(Input records begins)

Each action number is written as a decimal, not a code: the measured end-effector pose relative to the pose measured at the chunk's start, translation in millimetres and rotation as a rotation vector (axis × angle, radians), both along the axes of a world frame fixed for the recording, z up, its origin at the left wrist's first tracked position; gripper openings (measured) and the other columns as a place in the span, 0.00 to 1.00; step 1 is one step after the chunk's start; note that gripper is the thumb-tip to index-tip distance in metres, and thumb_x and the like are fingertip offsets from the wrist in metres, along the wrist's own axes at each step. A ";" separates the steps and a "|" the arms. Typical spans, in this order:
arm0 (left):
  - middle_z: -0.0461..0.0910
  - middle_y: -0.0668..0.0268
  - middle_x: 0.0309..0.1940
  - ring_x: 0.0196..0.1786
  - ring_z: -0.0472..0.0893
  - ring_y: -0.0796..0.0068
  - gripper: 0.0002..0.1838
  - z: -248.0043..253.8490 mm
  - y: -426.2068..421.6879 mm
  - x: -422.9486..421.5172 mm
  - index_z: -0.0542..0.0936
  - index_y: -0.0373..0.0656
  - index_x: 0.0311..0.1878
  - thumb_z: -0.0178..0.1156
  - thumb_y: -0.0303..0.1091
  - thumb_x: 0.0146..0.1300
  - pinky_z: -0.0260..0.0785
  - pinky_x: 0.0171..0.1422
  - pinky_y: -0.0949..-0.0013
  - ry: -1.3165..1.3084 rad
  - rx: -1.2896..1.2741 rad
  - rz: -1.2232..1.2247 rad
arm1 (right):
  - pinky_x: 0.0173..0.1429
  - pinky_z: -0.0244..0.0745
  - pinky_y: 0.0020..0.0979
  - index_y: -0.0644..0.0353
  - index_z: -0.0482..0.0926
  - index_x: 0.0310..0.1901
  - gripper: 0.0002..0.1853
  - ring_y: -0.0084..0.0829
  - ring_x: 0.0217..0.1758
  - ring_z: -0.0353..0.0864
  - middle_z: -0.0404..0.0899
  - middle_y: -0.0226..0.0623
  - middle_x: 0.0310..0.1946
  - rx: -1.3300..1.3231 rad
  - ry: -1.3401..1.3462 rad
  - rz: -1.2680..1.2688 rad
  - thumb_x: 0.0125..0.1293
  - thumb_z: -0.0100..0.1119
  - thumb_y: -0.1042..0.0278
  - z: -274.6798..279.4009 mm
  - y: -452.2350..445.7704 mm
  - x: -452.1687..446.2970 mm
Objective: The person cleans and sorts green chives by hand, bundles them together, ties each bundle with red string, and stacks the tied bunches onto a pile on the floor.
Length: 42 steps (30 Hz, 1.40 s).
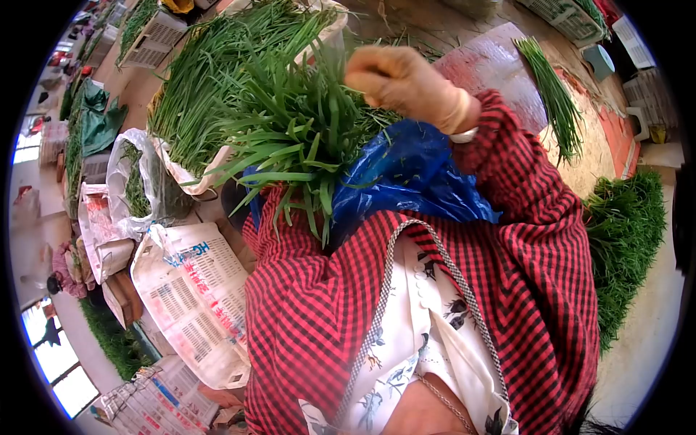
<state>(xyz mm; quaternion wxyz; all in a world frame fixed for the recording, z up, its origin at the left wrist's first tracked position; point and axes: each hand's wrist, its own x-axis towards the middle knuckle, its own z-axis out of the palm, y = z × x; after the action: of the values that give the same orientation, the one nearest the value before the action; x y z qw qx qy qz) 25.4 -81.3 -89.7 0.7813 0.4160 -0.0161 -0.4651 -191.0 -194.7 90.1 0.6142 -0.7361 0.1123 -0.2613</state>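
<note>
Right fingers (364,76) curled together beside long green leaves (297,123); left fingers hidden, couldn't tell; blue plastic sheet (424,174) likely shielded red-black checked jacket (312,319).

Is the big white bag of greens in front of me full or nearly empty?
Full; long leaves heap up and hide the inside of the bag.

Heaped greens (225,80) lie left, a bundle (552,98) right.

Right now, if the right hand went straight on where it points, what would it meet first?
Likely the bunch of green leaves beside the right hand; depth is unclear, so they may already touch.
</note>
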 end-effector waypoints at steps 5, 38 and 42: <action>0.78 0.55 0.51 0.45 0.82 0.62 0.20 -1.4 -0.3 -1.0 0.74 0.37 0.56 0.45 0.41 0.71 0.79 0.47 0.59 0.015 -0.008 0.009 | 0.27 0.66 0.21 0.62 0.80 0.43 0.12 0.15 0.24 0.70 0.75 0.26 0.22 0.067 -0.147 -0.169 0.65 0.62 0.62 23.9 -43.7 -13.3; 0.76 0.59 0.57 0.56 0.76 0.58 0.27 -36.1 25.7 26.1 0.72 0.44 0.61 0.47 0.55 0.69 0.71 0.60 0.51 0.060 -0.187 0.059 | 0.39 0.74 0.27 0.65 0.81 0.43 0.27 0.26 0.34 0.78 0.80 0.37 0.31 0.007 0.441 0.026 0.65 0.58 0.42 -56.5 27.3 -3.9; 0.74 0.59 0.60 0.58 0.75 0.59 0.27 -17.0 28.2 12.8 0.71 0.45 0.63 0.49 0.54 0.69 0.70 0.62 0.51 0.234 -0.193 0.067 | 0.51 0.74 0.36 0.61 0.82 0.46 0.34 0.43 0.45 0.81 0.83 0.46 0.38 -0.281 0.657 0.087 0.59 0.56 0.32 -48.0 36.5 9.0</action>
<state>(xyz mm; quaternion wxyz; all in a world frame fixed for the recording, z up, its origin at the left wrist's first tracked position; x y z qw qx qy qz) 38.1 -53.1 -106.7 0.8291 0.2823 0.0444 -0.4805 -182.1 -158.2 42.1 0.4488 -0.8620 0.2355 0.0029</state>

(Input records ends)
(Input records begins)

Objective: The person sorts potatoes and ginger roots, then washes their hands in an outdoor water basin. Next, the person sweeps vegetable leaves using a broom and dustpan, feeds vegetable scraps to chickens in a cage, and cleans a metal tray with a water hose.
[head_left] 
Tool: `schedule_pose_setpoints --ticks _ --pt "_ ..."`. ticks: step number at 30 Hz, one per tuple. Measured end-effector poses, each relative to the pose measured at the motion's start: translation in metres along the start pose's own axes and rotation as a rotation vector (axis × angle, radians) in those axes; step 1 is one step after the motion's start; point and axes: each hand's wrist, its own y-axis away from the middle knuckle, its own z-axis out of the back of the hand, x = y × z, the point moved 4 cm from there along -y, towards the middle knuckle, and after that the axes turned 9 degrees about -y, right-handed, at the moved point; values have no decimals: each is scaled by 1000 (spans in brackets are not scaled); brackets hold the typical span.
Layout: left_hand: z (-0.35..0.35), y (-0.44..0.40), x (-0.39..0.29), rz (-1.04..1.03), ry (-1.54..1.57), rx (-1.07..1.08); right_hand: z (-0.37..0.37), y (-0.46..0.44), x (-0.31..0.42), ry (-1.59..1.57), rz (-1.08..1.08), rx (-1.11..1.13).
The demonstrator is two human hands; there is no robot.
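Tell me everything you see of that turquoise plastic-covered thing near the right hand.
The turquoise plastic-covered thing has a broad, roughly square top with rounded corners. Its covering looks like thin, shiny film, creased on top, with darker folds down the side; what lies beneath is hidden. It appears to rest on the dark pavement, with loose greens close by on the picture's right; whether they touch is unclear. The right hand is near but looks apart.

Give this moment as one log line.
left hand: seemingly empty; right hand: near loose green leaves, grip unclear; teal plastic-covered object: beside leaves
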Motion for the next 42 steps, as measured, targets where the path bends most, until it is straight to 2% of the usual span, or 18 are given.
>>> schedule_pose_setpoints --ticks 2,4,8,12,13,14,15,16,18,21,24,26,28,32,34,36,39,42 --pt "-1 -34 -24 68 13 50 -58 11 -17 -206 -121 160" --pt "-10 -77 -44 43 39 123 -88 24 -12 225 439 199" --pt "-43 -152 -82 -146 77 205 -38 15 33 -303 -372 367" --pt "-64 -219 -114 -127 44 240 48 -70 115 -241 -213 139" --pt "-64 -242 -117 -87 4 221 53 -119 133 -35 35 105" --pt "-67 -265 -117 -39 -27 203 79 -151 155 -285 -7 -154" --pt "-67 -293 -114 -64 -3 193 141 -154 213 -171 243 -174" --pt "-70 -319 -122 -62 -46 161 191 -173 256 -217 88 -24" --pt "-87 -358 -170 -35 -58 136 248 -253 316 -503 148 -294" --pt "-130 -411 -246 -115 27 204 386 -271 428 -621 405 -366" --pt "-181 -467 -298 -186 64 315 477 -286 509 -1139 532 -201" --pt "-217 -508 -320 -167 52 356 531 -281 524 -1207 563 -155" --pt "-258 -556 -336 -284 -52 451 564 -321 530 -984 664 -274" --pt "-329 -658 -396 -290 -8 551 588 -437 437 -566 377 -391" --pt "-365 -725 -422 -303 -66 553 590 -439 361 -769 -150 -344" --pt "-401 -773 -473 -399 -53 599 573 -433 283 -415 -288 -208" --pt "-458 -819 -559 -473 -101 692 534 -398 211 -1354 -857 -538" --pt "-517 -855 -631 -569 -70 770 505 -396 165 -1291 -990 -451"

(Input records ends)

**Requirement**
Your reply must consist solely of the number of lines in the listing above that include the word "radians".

**Reply**
2